**PROBLEM TO SOLVE:**
Print each of the records below, leaving every word as it is.

**DATA:**
● ● ● ● ● ● ●

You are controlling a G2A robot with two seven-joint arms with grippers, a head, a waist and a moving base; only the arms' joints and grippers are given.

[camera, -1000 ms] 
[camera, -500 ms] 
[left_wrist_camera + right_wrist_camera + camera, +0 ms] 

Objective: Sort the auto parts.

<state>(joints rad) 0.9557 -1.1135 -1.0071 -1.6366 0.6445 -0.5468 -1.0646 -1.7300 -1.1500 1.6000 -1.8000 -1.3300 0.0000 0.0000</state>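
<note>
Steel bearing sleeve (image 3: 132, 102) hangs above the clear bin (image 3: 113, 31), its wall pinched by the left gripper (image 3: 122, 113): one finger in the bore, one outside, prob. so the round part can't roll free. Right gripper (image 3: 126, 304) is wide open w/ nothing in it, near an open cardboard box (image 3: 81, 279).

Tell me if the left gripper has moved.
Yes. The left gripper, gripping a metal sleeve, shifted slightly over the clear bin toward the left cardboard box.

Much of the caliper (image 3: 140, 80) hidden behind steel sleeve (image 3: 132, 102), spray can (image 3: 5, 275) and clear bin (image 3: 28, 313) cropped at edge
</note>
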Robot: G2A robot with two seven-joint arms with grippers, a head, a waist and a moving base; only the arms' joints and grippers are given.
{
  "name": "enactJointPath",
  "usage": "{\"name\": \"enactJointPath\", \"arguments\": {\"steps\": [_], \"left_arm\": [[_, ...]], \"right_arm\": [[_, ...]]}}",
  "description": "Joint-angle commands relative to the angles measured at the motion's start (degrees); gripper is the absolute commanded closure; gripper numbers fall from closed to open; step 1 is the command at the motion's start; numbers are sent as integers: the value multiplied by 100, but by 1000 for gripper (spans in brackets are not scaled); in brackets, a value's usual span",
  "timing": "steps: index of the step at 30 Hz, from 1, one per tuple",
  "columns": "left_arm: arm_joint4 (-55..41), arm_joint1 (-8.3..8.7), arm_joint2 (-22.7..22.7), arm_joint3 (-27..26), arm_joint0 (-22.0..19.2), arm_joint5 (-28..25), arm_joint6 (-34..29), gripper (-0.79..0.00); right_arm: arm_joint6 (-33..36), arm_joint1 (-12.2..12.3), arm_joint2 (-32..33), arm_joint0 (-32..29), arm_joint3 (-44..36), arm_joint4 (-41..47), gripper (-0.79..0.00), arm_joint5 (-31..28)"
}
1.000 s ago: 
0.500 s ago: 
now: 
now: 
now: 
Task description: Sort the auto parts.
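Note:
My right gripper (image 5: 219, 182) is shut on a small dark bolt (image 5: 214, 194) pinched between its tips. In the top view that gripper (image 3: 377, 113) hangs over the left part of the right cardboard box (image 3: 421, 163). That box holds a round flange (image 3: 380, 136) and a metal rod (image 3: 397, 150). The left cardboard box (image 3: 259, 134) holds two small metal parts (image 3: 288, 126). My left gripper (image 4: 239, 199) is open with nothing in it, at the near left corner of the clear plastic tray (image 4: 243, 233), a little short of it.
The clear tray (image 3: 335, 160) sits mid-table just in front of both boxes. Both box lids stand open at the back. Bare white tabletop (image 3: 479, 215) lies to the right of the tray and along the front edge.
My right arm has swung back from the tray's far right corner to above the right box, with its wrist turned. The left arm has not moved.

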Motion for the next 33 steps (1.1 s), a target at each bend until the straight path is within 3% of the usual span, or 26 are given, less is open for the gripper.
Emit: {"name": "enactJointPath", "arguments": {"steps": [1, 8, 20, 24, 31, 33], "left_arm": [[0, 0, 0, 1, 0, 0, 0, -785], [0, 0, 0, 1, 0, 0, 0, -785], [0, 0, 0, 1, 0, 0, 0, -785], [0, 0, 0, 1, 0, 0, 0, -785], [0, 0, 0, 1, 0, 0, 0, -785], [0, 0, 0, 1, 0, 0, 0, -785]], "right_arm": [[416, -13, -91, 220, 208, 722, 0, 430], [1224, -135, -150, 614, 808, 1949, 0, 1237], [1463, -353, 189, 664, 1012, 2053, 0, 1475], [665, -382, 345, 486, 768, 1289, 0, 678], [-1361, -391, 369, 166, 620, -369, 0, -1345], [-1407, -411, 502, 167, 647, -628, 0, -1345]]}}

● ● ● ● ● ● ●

**ANSWER TO THIS TASK:**
You are controlling a G2A robot with two seven-joint arms with grippers, a head, a waist and a moving base; only the arms' joints and grippers are given.

[camera, -1000 ms] 
[camera, -500 ms] 
[left_wrist_camera + right_wrist_camera + camera, +0 ms] 

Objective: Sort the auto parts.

<state>(joints rad) 0.9557 -1.1135 -1.0071 -1.6366 0.6445 -0.5468 -1.0646 -1.7300 -1.1500 1.6000 -1.8000 -1.3300 0.0000 0.0000</state>
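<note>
Steel bearing sleeve (image 3: 132, 102) hangs above the clear bin (image 3: 113, 31), its wall pinched by the left gripper (image 3: 122, 113): one finger in the bore, one outside, prob. so the round part can't roll free. Right gripper (image 3: 126, 304) is wide open w/ nothing in it, near an open cardboard box (image 3: 81, 279).

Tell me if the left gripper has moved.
Yes. The left gripper, gripping a metal sleeve, shifted slightly over the clear bin toward the left cardboard box.

Much of the caliper (image 3: 140, 80) hidden behind steel sleeve (image 3: 132, 102), spray can (image 3: 5, 275) and clear bin (image 3: 28, 313) cropped at edge
</note>
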Robot: G2A robot with two seven-joint arms with grippers, a head, a waist and a moving base; only the arms' joints and grippers are given.
{
  "name": "enactJointPath",
  "usage": "{\"name\": \"enactJointPath\", \"arguments\": {\"steps\": [_], \"left_arm\": [[_, ...]], \"right_arm\": [[_, ...]]}}",
  "description": "Joint-angle commands relative to the angles measured at the motion's start (degrees); gripper is the absolute commanded closure; gripper numbers fall from closed to open; step 1 is the command at the motion's start; numbers are sent as integers: the value multiplied by 100, but by 1000 for gripper (spans in brackets are not scaled); in brackets, a value's usual span",
  "timing": "steps: index of the step at 30 Hz, from 1, one per tuple",
  "columns": "left_arm: arm_joint4 (-55..41), arm_joint1 (-8.3..8.7), arm_joint2 (-22.7..22.7), arm_joint3 (-27..26), arm_joint0 (-22.0..19.2), arm_joint5 (-28..25), arm_joint6 (-34..29), gripper (-0.79..0.00); right_arm: arm_joint6 (-33..36), arm_joint1 (-12.2..12.3), arm_joint2 (-32..33), arm_joint0 (-32..29), arm_joint3 (-44..36), arm_joint4 (-41..47), gripper (-0.79..0.00), arm_joint5 (-31..28)"
}
1.000 s ago: 
0.500 s ago: 
now: 
now: 
now: 
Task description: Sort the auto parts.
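Note:
My right gripper (image 5: 219, 182) is shut on a small dark bolt (image 5: 214, 194) pinched between its tips. In the top view that gripper (image 3: 377, 113) hangs over the left part of the right cardboard box (image 3: 421, 163). That box holds a round flange (image 3: 380, 136) and a metal rod (image 3: 397, 150). The left cardboard box (image 3: 259, 134) holds two small metal parts (image 3: 288, 126). My left gripper (image 4: 239, 199) is open with nothing in it, at the near left corner of the clear plastic tray (image 4: 243, 233), a little short of it.
The clear tray (image 3: 335, 160) sits mid-table just in front of both boxes. Both box lids stand open at the back. Bare white tabletop (image 3: 479, 215) lies to the right of the tray and along the front edge.
My right arm has swung back from the tray's far right corner to above the right box, with its wrist turned. The left arm has not moved.
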
Motion for the next 33 steps (1.1 s), a target at each bend until the straight path is within 3% of the usual span, or 26 are given, less is open for the gripper.
Emit: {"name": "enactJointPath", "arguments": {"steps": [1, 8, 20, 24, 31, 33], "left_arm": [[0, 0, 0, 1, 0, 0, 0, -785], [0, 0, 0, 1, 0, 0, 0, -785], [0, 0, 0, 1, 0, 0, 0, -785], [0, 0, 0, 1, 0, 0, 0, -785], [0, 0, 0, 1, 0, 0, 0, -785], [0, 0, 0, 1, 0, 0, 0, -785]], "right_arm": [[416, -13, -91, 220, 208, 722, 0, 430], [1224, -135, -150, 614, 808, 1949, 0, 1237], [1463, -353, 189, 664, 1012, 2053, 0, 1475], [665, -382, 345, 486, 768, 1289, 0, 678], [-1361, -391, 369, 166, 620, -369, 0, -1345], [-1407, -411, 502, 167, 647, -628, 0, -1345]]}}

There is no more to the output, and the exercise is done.